■ Your goal
Only the lines below between the ones containing "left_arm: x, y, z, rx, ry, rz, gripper" and "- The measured", inclusive, are to be reproduced, each exactly as it stands.

■ Supplied information

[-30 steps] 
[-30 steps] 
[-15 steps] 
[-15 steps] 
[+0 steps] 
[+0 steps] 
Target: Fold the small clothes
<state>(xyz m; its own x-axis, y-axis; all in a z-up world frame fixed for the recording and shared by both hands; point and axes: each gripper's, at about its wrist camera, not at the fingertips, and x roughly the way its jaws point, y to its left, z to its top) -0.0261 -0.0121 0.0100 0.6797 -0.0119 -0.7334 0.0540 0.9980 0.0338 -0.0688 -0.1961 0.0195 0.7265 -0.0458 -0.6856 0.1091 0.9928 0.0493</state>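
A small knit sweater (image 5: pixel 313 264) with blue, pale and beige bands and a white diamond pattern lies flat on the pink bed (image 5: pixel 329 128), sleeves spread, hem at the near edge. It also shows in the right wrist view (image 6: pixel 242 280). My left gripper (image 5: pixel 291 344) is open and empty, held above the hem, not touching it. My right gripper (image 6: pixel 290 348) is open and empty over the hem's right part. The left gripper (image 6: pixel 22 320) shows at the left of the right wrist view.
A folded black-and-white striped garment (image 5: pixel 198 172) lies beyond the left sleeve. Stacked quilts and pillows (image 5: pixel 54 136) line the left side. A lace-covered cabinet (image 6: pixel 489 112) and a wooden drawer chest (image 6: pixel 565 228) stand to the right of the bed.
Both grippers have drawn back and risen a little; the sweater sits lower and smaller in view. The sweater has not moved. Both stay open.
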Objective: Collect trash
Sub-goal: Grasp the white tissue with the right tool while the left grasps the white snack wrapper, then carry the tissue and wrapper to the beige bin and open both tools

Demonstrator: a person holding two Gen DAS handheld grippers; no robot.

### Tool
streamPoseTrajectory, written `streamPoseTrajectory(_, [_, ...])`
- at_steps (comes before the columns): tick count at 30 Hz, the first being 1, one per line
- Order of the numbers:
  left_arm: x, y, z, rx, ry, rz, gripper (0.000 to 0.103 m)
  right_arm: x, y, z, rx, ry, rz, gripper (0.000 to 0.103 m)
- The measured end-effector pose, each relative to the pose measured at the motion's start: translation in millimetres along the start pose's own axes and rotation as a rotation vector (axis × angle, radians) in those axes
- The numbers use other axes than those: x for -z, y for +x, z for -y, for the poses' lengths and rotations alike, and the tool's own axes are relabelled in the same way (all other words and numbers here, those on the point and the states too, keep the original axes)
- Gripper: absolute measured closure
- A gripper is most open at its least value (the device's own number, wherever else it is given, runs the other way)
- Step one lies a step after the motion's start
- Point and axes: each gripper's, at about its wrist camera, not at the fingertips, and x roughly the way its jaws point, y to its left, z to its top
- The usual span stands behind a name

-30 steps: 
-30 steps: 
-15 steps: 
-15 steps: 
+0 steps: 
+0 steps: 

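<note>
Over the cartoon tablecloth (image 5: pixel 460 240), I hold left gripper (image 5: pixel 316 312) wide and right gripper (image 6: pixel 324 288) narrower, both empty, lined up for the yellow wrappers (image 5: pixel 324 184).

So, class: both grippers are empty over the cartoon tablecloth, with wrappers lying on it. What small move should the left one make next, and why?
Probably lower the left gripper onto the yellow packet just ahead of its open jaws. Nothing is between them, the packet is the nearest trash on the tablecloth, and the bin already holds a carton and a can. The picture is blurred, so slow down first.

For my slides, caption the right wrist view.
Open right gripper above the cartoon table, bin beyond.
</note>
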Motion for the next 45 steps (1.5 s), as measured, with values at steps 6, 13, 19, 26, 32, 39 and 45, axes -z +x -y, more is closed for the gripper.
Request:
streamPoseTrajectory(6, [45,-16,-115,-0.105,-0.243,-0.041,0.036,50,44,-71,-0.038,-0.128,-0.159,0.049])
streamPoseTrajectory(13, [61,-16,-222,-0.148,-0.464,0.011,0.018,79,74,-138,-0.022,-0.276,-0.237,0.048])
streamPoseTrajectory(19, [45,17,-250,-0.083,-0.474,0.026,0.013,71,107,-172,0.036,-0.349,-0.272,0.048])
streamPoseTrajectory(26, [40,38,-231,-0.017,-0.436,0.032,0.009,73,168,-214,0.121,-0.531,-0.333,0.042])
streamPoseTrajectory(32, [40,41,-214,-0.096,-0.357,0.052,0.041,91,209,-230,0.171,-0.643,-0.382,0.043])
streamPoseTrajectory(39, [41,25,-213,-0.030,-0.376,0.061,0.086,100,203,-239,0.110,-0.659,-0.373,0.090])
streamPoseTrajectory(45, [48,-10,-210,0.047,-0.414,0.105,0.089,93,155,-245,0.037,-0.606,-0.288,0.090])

■ Response
  left_arm: x, y, z, rx, ry, rz, gripper (0.000 to 0.103 m)
  right_arm: x, y, z, rx, ry, rz, gripper (0.000 to 0.103 m)
- The measured end-effector pose, each relative to the pose measured at the motion's start: translation in millimetres along the start pose's own axes and rotation as a rotation vector (axis × angle, radians) in those axes

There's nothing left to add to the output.